When she was four years old, her family relocated to Los Angeles, California, where she was raised. Farmer graduated from Hollywood High School in 1962. Her early experience as an entertainer came in her role of handling rabbits for a magician who performed at children's birthday parties. As a teenager, Farmer also worked as a concession cashier and theater usherette at the Cinerama Dome in Los Angeles.

Career

Farmer acted in Spencer's Mountain (1963) and More (1969). After a brief film career in the United States, mostly portraying party-girl types in films such as Hot Rods to Hell (1967), Riot on Sunset Strip (1967), and The Wild Racers (1968), Farmer moved to Italy.
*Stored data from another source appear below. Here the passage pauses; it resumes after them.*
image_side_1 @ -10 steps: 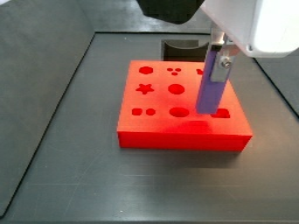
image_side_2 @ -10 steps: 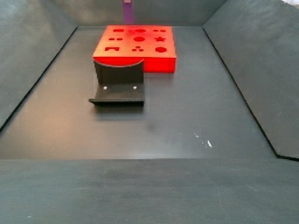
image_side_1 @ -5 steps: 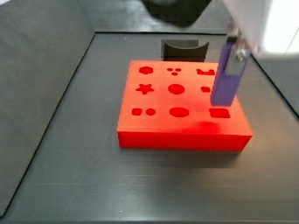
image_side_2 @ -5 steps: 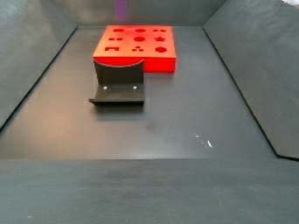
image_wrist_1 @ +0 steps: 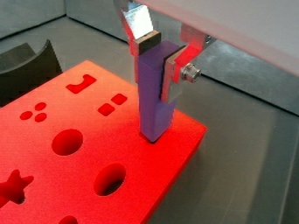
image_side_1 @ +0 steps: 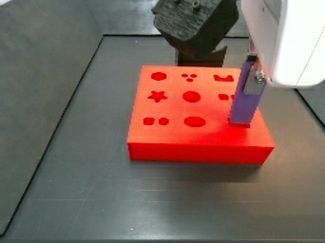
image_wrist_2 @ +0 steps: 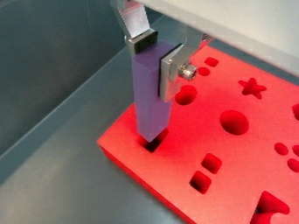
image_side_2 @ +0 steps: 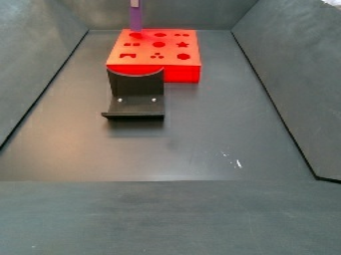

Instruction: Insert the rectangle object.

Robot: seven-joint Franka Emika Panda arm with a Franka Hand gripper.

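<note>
My gripper is shut on the rectangle object, a slim purple bar held upright by its upper part. The bar stands over a corner of the red block, which has several shaped holes. In a wrist view the bar has its lower end in a square hole near the edge of the block, between my gripper's silver fingers. In a side view the bar stands at the right edge of the block under the gripper. In a side view only the bar's lower part shows above the block.
The dark fixture stands on the floor against the block's side and also shows in a wrist view. Grey walls enclose the dark floor. The arm's dark body hangs over the block's far side.
The bar has moved right across the block, then down. Its lower end now sits in the square hole, and less of its length shows above the block.
</note>
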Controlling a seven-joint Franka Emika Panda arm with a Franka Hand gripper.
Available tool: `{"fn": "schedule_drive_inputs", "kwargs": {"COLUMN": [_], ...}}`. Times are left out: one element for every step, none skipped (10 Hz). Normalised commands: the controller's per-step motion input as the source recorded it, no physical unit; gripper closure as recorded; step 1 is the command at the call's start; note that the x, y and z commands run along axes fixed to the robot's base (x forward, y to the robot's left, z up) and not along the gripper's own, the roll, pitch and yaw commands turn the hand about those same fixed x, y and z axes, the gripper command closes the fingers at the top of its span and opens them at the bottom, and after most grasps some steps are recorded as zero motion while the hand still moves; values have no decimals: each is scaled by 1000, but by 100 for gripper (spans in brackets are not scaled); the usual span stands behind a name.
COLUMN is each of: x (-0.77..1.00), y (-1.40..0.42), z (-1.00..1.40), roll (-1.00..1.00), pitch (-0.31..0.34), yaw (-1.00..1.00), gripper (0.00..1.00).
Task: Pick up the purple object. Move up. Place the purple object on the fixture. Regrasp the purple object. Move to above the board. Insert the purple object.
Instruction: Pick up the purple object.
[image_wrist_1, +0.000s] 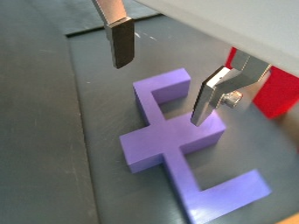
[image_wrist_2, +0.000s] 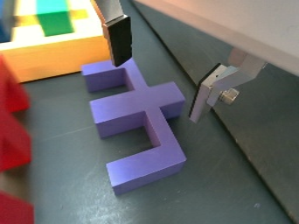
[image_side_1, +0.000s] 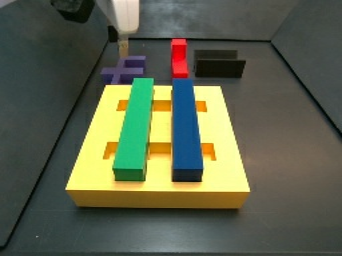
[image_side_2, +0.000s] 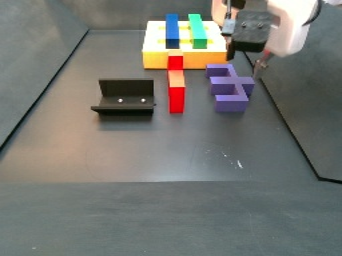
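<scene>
Tool (image_wrist_1: 163, 77) hovering just above the purple cross block (image_wrist_1: 184, 149), fingers spread wide and holding nothing. One finger (image_wrist_2: 118, 39) hanging over the end of the block nearest the yellow board (image_wrist_2: 52, 54); the opposite finger (image_wrist_2: 205, 98) standing off to the side of a short cross arm, apart from it. No contact with the block showing in either wrist view.

Purple cross block (image_side_2: 229, 85) lying flat on the dark surface (image_side_2: 160, 150), just beside the red block (image_side_2: 175, 84) and close to one edge of the yellow board (image_side_2: 158, 58). Long bar of the block running away from the board, as both wrist views show; open U-shaped end pointing away from the board. Black fixture (image_side_2: 123, 98) sitting on the far side of the red block from the purple block, well apart from the tool.

Judging the step in hand: pick-up not yet made, tool positioned for descent. Relation deciding the next move: block lying directly below the tool, with the finger gap crossing the long bar near the cross arms. Straight descent likely bringing the pads down either side of the bar; any sideways offset risking a finger landing on a cross arm instead. Green bar (image_side_1: 136, 128) and dark-blue bar (image_side_1: 185, 125) resting in the board's slots, clear of this move.
</scene>
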Motion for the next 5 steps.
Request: {"fn": "schedule_drive_inputs", "kwargs": {"x": [-217, -263, -369, -217, -131], "y": [-86, -146, -194, -291, -166], "z": [-303, -234, -220, -171, -206], "roll": [-247, -194, -151, -94, 0], "pitch": [-130, -123, -126, -49, -16], "yaw": [-743, -694, -609, -509, -323], "gripper": [0, 0, 0, 0, 0]}}
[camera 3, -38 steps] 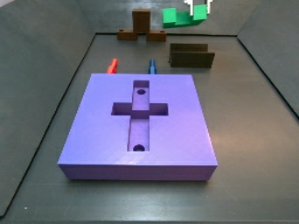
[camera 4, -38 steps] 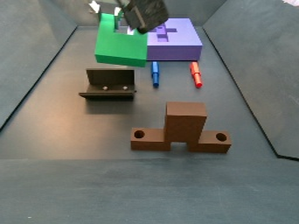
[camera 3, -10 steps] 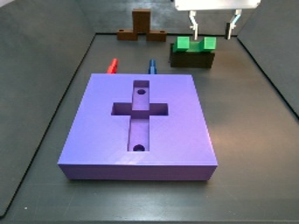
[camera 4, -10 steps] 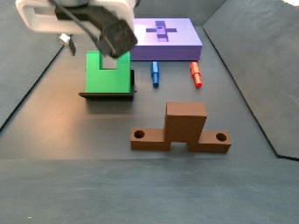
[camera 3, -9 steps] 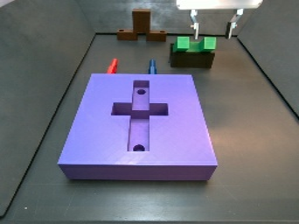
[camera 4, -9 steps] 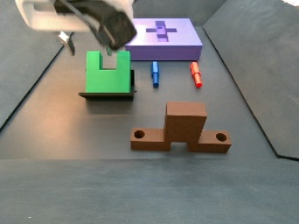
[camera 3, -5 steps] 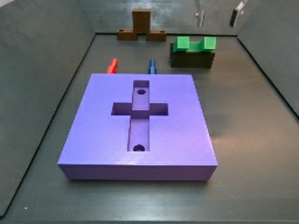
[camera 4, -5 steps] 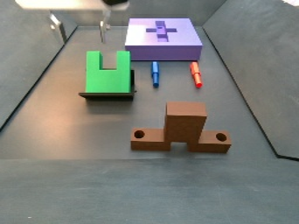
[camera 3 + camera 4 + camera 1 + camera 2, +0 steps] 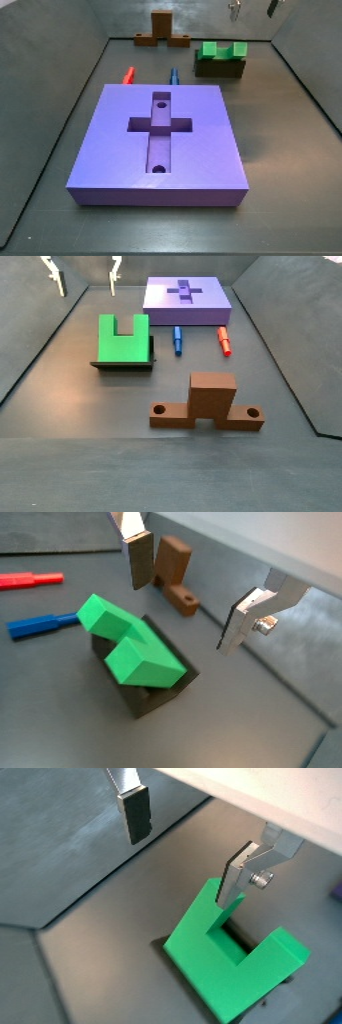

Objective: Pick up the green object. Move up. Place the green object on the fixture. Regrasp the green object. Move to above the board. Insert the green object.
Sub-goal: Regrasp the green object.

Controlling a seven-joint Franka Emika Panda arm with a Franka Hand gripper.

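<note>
In a wrist view, my tool (image 9: pixel 190 584) hangs wide open and empty above the green object (image 9: pixel 128 644), which rests on the dark fixture (image 9: pixel 151 692). In a side view, the green object (image 9: pixel 123 339) sits left of centre, well apart from the purple board (image 9: pixel 189 300) at upper centre. Placing looks finished; regrasping comes next, so I must descend and close on it.

Your gripper (image 9: pixel 83 274) sits high near the top edge in both side views (image 9: pixel 254 8), only the fingertips showing. Jaws are spread wide, nothing between them. In both wrist views the two silver fingers (image 9: pixel 135 557) (image 9: pixel 132 808) point down, well apart, dark pads bare, touching nothing.
</note>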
Most of her acting career has been in Europe, with roles in gialli such as Four Flies on Grey Velvet by Dario Argento, The Black Cat by Lucio Fulci and The Perfume of the Lady in Black by Francesco Barilli.

In 1962 and 1963, respectively, Farmer guest-starred as Laurie in "The Swingin' Set" and as Joanne Wells in "Boys and Girls" on the sitcom The Donna Reed Show.

She made two guest appearances on Perry Mason in 1964, including the role of defendant Kathy Anders in "The Case of the Tragic Trophy" and as Sande Lukins in "The Case of the Careless Kidnapper". She appeared on My Three Sons, Honey West, The Adventures of Ozzie and Harriet, The Outer Limits (March 2, 1964, episode "Second Chance") and The F.B.I.

In 1966, she appeared as Lorrie Thatcher in the episode "The Calico Kid" and as Antonia in the episode "A Prince of a Ranger" on Laredo.

In 1971, Farmer won a special David di Donatello film award for acting for her performance in The Road to Salina (1970).

Since 1992, she has worked as a sculptor for theatre and opera in France and Italy, and for films such as Oceans, Troy, Charlie and the Chocolate Factory, Marie Antoinette, Five Children and It, The Golden Compass, Pirates of the Caribbean: On Stranger Tides, Wrath of the Titans, Guardians of the Galaxy,  and Beauty and the Beast.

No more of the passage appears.